Beth: There are inevitably references to celebrity and idealised beauty…
Francesca: There are a lot of artists in the sale – Matthias Bitzer, Michael Fullerton, Frances Ruyter – that I feel really touch on the history of the idealized painted female head; Matthias Bitzer integrates a lot of abstract elements into what he does; Michael Fullerton has these kinds of idealized characters that are often female within his paintings and Francis Ruyter takes photographic sources and then reworks them to explore how you represent the head or the body in a different way. These artists along with David Noonan are very much looking at the embedded information in found imagery. I think that’s quite fascinating. How do you create new faces or imagined faces?
Beth: Can you talk about some of the sculptural work of Mike Bouchet and Steven Claydon.
Francesca: Steve Claydon is probably one of the first artists I thought of for the sale. He has been making incredible sculptural work that takes the plinth/bust format in classical sculpture and completely turns it upside down.
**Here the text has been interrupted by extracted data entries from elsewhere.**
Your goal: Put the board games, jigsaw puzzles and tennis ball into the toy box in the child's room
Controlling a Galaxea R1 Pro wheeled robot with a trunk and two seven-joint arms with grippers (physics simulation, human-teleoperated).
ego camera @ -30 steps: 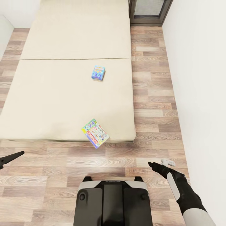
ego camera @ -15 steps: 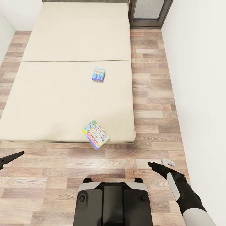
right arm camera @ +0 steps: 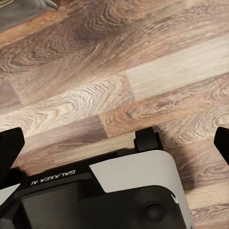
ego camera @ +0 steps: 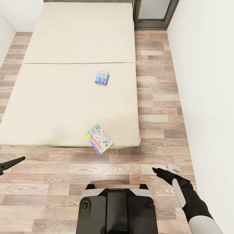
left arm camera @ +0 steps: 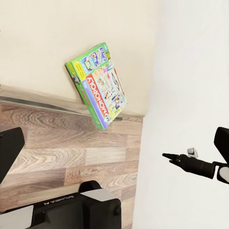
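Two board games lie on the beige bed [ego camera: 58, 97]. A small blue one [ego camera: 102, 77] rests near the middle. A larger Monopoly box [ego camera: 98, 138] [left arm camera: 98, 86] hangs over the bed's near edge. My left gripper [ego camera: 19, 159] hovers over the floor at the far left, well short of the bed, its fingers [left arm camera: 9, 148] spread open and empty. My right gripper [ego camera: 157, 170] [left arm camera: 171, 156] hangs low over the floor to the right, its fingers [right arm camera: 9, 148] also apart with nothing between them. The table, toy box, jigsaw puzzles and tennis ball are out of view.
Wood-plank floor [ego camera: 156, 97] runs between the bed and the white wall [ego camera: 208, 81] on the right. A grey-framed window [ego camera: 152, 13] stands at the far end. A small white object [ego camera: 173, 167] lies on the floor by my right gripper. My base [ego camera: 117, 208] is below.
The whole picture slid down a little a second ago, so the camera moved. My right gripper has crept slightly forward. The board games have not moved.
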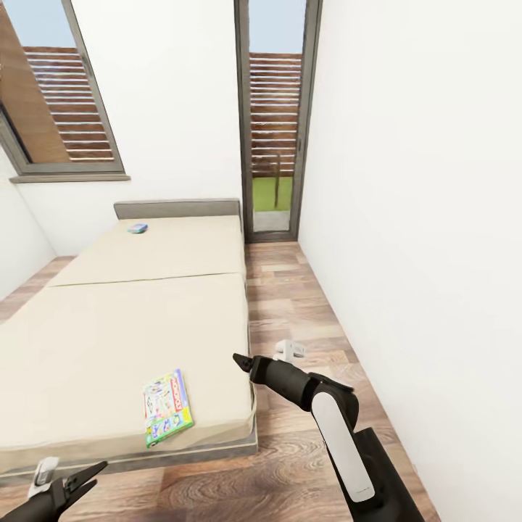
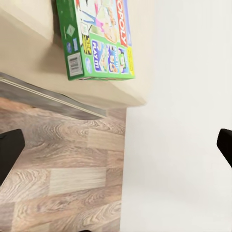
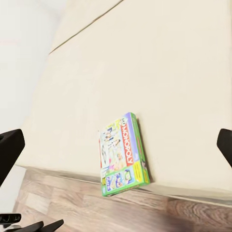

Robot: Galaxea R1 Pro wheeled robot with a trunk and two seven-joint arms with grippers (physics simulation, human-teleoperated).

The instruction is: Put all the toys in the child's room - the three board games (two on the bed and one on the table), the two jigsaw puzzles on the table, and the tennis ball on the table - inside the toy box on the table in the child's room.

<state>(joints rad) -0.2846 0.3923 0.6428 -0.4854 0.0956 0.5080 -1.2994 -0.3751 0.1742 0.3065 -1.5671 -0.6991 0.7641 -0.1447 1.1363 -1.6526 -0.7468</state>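
I'm looking at the white-and-green board game (image 1: 168, 407) lying flat near the bed's (image 1: 109, 326) front edge, low in the frame left of centre. A smaller blue game (image 1: 138, 228), blurry at this range, is sitting further up by the grey headboard (image 1: 176, 209). My right gripper (image 1: 242, 362) is hanging over the bed's corner with jaws spread wide; the left gripper (image 1: 87, 475), bottom left, is likewise gaping over the wooden floor (image 1: 290, 290).

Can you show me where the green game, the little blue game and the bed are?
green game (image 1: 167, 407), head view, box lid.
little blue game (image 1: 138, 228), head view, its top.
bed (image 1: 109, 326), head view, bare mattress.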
He reworks, modernises, and hangs strange materials and things off his heads. I’ve always thought he had one of the smartest takes on the historical bust. Mike Bouchet’s work – there’s such humor and variety in what he does. This is the head of Nicole Kidman. I love how that plays into his wider take on pop cultural references. He has done a lot of paintings of hamburgers and most notoriously the sculpture during Manifesta 11, Zurich Load, which was a day’s worth of sewage dried and treated and presented in a gallery space. This is a much more fragrant alternative. He comes from California and has been living in Germany for a long time. I think his work really plays on who are our icons now, who are our gods. Are they celebrities? And what does it mean to try to represent people like that? It’s almost like going to Madame Tussauds, but the sculptural take on that.